Tips, News and Advice from Credit Card Assist

Disputing a Credit Card Purchase

by on January 9, 2008

Many people don’t realize it, but there are actually times when you can withhold payment on your credit card.  I’m not talking about going shopping and then just blowing off paying your bill.  More specifically, I’m referring to when you buy something with a credit card and you run into a problem with a purchase you can dispute the charge and withhold payment for it. I’ve outlined a few steps that you can take when disputing and withholding payment for a credit card purchase.

If the item is delivered to you damaged or broken, or the item is of lesser quality than you anticipated, or you just ended up getting the wrong item, you can dispute that charge and withhold payment for that purchase until the issue is resolved. This is exactly one of the reasons why I’m such an advocate for using credit cards. The extra amount of protection you receive can be critical, particularly if the merchant that you’re dealing with is uncooperative.

Of course, if you have a problem with an item that you purchased, you cannot simply refuse to pay for it and expect the credit card issuer to accept your refusal to pay. There are a few things you’ll need to do in order to get the charge cleared from your account and to avoid having to pay for it.

First of all, the complaint you make about the service or item you purchased must be legitimate. In addition, you need to first make an effort to resolve the issue with the merchant on your own before you contact the card issuer. You need to ask the merchant to refund your money, to repair the defective item, or to replace the item with one that you’re satisfied with. Throughout this process, it’s always a good idea to document what you’ve done to resolve the issue and how the merchant responded.

If, after attempting to resolve the issue with the merchant, you are unsuccessful, you can then contact the card issuer directly to dispute the charge. Call the card issuer and explain that you’d like to dispute the charge and that you’re unwilling to pay for that unauthorized charge.
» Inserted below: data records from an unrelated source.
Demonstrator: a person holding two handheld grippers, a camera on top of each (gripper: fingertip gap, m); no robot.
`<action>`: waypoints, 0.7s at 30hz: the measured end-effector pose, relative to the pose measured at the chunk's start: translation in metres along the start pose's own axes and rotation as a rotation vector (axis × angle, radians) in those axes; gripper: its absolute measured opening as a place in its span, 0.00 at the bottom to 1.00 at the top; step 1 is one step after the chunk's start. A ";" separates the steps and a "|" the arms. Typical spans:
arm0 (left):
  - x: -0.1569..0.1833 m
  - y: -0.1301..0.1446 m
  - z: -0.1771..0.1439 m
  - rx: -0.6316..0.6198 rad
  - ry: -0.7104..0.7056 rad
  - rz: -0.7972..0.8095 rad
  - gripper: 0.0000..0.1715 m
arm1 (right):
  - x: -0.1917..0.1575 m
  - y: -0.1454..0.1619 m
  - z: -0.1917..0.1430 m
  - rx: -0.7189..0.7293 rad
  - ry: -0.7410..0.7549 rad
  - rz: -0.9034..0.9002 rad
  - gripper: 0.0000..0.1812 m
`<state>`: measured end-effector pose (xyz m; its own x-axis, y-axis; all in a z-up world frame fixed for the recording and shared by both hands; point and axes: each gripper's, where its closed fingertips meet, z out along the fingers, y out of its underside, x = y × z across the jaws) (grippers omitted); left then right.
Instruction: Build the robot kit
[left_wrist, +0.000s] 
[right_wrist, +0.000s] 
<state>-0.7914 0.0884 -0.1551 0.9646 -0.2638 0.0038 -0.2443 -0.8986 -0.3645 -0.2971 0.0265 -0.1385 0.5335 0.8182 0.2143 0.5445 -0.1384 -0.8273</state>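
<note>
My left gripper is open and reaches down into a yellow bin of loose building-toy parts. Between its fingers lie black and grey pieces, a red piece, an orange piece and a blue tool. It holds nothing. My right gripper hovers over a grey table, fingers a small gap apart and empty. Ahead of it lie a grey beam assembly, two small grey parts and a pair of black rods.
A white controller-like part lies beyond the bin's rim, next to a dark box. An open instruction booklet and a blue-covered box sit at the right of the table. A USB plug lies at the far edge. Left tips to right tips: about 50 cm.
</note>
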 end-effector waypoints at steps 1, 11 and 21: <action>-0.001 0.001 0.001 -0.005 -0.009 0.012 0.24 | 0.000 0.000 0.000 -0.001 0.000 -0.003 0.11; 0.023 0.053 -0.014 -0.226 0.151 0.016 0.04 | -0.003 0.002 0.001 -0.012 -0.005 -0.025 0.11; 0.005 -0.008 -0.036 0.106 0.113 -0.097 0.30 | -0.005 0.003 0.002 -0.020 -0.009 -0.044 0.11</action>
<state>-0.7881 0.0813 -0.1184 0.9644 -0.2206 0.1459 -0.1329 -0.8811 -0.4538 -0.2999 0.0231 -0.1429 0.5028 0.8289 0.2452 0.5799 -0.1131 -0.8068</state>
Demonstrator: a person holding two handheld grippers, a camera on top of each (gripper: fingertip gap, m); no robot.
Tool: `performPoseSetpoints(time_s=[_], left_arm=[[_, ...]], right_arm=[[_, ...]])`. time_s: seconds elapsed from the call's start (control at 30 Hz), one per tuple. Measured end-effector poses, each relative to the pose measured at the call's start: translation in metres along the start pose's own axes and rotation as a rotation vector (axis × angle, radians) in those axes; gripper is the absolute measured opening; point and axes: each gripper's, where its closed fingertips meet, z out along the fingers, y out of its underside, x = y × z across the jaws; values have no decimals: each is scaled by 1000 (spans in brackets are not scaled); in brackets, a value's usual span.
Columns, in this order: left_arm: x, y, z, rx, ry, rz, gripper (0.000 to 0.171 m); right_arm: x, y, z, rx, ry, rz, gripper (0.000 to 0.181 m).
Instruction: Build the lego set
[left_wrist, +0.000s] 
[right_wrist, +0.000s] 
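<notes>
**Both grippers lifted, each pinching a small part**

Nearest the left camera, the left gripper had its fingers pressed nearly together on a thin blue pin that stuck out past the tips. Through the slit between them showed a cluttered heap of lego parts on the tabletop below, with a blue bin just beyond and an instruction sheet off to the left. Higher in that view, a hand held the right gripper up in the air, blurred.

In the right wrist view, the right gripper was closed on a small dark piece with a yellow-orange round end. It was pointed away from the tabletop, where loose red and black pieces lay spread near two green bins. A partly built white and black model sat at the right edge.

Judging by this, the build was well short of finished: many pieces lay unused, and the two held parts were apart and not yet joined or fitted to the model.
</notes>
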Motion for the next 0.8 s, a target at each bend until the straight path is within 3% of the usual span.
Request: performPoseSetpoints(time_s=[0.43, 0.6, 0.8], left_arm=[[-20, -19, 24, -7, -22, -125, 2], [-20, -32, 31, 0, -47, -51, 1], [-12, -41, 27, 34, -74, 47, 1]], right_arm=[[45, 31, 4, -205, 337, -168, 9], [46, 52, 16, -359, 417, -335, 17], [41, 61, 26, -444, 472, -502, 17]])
Remember, Federal law gives you the right to deny payment on products or services that are defective. Be certain to keep records of your correspondence if a problem should arise. Also, keep in mind that you can only withhold payment on the item in question, which means you can’t refuse to pay for the purchases made with the card that aren’t being disputed.

In order to take advantage of this added protection, the product or service that you purchase must be more than $50 in value. So technically, you aren’t given the same type of protection if the item or service costs less than $50. Some card issuers however are willing to work with their customers on disputed charges of less than $50. For this reason, it’s still a good idea to check with your card issuer if you have any type of dispute over a purchase with a merchant.

In order to get this protection, you must also have purchased the item in your home state or from someone located within 100 miles of your mailing address. When it comes to mail order items, you need to look at where the processing office is located rather than the warehouse in order to determine if you will be protected.

Withholding payment within these guidelines means that your credit report should not suffer. Nonetheless, some credit card companies may still report you to the credit bureaus. So it’s still a good idea to check your credit report afterwards and to make sure it wasn’t reported. If it has been reported, be certain to contact the credit bureau with all of your documented information so it can be properly removed from your report.